**WHAT NEEDS TO BE DONE:** Only lines with the string "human" should be returned from the data below.

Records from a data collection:
_ _ _ _ _

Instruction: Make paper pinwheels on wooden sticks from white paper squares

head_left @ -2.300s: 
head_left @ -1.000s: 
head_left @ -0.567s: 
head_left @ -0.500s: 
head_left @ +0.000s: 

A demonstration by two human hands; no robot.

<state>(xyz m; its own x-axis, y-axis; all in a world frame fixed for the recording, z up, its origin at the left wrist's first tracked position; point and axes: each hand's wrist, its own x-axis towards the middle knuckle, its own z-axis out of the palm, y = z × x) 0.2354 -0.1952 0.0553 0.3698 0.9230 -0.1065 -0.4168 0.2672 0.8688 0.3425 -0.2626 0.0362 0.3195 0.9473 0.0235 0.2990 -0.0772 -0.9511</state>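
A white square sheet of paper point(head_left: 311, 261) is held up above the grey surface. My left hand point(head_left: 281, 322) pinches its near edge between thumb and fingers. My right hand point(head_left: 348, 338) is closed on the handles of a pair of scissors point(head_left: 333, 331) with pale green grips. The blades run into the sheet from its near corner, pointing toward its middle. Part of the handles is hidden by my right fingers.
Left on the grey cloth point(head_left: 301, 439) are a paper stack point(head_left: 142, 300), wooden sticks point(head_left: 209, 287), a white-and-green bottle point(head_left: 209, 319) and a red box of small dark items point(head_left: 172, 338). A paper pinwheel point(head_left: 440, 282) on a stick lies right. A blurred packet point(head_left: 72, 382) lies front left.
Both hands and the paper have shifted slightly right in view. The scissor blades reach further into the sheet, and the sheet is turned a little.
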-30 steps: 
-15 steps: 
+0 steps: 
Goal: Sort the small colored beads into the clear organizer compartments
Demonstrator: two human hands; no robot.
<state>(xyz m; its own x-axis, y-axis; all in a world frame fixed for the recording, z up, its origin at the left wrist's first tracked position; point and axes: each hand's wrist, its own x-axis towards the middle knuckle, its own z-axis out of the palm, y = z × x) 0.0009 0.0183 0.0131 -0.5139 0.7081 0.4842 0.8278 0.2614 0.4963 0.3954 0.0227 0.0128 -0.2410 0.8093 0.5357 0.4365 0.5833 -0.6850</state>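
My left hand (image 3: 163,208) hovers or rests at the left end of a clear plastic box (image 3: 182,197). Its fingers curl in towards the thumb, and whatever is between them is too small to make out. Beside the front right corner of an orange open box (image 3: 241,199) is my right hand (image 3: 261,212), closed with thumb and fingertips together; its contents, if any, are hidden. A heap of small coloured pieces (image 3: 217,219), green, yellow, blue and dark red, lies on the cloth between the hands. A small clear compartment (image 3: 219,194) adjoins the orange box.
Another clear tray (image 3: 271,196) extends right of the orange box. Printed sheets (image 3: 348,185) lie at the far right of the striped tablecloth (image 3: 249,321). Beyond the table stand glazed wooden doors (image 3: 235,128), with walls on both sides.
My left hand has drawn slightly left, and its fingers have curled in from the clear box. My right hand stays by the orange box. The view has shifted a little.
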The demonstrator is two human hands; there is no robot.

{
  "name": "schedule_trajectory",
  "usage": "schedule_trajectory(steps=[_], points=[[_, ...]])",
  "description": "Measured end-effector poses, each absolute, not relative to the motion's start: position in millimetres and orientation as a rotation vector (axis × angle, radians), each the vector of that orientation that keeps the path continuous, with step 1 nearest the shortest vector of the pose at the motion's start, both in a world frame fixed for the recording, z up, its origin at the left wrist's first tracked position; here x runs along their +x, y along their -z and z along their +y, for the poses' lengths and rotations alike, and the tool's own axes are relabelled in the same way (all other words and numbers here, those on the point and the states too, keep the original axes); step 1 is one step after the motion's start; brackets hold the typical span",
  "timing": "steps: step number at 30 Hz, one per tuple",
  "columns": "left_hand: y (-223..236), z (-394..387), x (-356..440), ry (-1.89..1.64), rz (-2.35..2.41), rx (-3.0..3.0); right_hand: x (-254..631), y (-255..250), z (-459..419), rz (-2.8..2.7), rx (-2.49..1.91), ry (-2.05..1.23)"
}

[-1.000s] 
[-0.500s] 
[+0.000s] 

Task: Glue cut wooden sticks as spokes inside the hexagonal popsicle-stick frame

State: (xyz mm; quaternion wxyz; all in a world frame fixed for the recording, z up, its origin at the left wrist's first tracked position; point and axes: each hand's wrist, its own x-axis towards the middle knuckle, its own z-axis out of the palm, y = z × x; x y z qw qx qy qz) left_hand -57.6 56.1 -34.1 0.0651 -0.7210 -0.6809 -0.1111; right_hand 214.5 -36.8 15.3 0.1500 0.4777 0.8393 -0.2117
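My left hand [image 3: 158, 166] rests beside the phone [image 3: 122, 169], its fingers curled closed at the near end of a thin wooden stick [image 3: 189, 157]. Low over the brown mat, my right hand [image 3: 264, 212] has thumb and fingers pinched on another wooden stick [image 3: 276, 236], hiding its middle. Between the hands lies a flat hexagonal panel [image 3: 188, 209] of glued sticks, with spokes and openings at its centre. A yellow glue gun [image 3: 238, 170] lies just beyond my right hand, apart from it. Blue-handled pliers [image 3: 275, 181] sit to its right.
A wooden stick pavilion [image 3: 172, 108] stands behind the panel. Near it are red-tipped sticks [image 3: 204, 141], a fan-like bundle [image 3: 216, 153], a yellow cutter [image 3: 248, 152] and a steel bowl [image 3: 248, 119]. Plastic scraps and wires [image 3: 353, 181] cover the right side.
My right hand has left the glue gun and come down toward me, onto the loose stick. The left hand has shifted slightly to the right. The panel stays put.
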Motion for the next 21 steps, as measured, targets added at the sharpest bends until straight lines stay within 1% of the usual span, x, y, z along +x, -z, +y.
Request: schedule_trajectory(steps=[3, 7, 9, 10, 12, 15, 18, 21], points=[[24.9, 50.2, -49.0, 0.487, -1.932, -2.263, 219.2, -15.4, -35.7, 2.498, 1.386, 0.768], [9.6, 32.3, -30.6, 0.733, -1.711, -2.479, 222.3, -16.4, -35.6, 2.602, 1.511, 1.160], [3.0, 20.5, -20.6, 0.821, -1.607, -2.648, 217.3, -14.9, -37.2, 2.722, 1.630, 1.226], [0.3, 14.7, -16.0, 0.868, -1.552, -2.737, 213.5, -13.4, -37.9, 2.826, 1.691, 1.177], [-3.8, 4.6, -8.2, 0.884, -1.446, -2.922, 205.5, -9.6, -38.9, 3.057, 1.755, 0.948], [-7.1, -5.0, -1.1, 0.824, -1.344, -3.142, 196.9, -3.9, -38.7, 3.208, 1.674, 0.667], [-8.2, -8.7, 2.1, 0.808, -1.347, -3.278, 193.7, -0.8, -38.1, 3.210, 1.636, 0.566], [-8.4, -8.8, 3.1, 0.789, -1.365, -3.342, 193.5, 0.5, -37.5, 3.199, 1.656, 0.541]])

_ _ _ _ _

**EXERCISE SOLUTION:**
A demonstration by two human hands; no robot.
Demonstrator: two human hands; no robot.
The demonstrator is two human hands; there is no robot.

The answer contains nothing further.